Since the beginning of the third trimester, our government class has delivered its focus to the inner-workings of our government systems. We have discussed the elections that take place within the government, along with what lurking presence has the biggest effect on the outcome of these elections. Whether we were discussing elections in the Senate, House, or even presidential elections, what I have found to be the most interesting topic that we have debated is that the media has the biggest effect, by FAR, on potential voters. I believe that the media gives new opportunities to connect with American citizens because it allows candidates to deliver their political beliefs to the public, while keeping an eye out for what the people want.
The first reason that technology is important is because the younger citizens of America are starting to pay more attention to politics. America’s founding fathers preached that citizen’s participation in government is one of our greatest responsibilities. As shown from our class’ study on Voter Participation, the younger generation, especially young citizens with college level educations, is starting to pay more attention to politics. The younger generation has also brought along with it a new wave of technology. I know here at Parish it is nearly impossible to walk down the hall and not see someone checking their latest text message or twitter feed; we never go anywhere without our phones. As said in our textbook, “life today is simply busier than in the past and offers more distractions” (150). In order to be successful, it is key for government officials to embrace the new ways of technology.
The most successful example of the benefit of technology was President Barack Obama’s 2008 campaign, “Yes We Can.” The brilliant campaign directors, hiding behind Obama’s campaign commercials, used the young generation, who “in 2008 flocked to the polls; about 49 percent of those under 25 came out to vote for either John McCain or Barack Obama” (151), to their advantage. In Obama’s campaign ads, the directors featured many celebrities to target the younger crowd. By showing Scarlet Johanson, Nicole Scherzinger, Will I Am, among other famous people repeatedly chanting “Yes We Can”, younger citizens realized that these famous people also want a change.
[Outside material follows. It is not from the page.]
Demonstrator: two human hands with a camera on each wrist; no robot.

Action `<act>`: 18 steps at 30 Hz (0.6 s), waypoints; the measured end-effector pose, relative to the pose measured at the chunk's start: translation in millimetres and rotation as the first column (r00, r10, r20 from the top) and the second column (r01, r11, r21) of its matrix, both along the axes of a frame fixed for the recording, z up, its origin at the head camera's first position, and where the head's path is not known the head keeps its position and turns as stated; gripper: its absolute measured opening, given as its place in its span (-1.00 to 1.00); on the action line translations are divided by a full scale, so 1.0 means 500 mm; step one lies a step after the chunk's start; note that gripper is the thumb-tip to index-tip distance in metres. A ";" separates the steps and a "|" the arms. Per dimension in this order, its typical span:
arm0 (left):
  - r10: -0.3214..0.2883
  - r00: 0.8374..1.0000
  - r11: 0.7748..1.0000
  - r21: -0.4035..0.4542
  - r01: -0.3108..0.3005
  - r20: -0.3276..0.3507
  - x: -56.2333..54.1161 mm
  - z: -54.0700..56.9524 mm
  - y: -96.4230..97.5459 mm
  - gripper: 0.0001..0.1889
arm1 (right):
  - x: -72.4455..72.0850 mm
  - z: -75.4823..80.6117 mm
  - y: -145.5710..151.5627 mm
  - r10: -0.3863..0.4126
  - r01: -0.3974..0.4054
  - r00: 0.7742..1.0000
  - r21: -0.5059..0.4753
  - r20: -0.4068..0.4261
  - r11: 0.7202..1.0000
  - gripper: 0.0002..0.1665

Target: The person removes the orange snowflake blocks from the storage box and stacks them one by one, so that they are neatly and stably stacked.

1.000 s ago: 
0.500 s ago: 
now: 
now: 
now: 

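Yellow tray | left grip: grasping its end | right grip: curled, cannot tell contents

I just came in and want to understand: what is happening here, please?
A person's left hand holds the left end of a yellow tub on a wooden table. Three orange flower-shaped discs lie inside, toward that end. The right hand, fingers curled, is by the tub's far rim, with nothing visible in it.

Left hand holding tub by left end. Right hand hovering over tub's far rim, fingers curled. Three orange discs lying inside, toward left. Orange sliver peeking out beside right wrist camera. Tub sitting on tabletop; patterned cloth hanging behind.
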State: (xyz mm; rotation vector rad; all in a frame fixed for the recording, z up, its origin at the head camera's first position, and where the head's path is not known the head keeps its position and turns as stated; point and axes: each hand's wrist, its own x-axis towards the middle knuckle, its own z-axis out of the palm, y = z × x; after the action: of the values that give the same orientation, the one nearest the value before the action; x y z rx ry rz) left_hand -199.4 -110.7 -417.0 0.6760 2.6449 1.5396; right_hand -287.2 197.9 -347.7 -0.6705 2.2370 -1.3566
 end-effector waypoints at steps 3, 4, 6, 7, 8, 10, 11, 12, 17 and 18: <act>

If they can change the world, by campaigning for Obama, maybe they can too.
In my opinion, the most successful government officials are the ones, like Obama, that are up to date with technology. Obama is always tweeting about life in the oval office, which makes citizens more comfortable because they know they are in good hands. Although the media can be negative on the personal lives of candidates, I believe that it is vital for government officials to express their political opinions through twitter, because not all of America has time to sit down and watch interviews on the news. It is also fairly easy to make you’re voice heard through technology. A citizen can email, message, or call the representative they wish to speak too. Through technology, Capitol Hill can turn a new leaf and show America that they really care about making public opinion heard, as well as update citizens on the hectic life inside the government.